Given two faces from one set, we want to get a face from the other set. For (1,2,3), we can do this with XOR (^). So, ^ gives the right answer up to three-bit complement, meaning x^7. We can conditionally complement by x^7*_.
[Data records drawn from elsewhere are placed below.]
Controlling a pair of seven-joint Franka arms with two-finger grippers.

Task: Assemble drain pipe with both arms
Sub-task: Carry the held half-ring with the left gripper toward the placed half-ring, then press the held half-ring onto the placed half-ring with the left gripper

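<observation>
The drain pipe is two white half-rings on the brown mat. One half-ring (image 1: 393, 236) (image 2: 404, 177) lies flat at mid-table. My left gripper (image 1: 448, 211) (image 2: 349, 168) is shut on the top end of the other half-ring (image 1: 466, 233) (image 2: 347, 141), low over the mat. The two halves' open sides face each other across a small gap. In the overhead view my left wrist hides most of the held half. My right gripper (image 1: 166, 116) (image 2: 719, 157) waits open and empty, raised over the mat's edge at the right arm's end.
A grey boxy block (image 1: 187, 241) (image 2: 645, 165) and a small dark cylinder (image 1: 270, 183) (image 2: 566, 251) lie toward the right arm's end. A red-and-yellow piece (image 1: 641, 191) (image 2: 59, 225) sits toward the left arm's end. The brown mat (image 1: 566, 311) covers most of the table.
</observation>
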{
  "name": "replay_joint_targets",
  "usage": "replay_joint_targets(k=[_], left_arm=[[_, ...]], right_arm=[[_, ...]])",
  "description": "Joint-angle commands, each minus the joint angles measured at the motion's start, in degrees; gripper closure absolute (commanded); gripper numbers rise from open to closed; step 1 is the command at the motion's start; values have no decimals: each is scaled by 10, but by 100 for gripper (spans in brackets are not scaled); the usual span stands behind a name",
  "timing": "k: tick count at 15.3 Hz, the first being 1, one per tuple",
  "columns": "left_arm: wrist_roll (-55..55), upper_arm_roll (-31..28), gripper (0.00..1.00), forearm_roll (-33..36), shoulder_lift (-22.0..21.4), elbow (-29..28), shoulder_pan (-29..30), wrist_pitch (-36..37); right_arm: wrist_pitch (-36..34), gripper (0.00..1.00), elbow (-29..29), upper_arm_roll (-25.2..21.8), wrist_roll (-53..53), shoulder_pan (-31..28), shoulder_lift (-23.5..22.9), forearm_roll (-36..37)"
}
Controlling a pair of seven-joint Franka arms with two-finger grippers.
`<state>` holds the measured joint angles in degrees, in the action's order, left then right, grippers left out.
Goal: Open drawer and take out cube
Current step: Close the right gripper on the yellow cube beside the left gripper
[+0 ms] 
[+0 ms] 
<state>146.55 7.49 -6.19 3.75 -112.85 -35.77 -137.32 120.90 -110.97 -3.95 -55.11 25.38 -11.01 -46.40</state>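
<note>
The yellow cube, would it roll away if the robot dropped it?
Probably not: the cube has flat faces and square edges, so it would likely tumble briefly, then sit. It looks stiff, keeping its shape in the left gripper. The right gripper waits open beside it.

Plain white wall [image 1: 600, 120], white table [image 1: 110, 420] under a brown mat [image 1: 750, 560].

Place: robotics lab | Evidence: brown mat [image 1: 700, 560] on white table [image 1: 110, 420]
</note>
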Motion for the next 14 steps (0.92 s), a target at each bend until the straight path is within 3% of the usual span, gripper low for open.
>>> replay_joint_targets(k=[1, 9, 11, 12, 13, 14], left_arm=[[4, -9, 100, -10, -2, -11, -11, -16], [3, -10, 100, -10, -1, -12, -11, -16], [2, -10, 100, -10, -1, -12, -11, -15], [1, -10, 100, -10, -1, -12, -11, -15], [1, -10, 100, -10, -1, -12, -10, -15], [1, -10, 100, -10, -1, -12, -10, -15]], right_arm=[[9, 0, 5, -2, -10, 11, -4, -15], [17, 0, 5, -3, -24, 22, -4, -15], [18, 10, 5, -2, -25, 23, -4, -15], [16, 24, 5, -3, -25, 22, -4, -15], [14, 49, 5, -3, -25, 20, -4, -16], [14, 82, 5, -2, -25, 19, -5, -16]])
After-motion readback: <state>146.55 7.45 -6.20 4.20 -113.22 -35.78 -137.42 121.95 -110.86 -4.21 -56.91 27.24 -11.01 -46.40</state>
To decide whether or not to take the complement (XOR with 7), we check whether the triplet violates the right-hand rule. That means, that a,b goes in the reverse cyclic order of

1,6
2,5
3,4

treating each line as one of the three categories. Since the elements in each line are negatives mod 7, we can "hash" them by doing x*x%7.

1,6 -> 1
2,5 -> 4
3,4 -> 2

Each line is obtained from the cyclically previous by multiplying by 4 modulo 7, so we can check whether this relationship holds for (b,a) to decide whether to complement: a*a%7==b*b*4%7.

This is equivalent to checking whether, modulo 7, a**2 * b**(-2) equals 4. Since b**6 equals 1 modulo 6, this is equivalent to a**2 * b**4. Since the other possible value is 2 (by checking cases), we can check if it's 4 by comparing to 3.


CJam, 43 28 bytes

No idea if a full table based approach will be shorter, but here goes:

l_~^56213641532453s@S-#)g7*^

Input like

2 3

Output:

1

This is a mixture of my previous algorithm to determine the correct face out of 2 faces and xnor's approach of xors.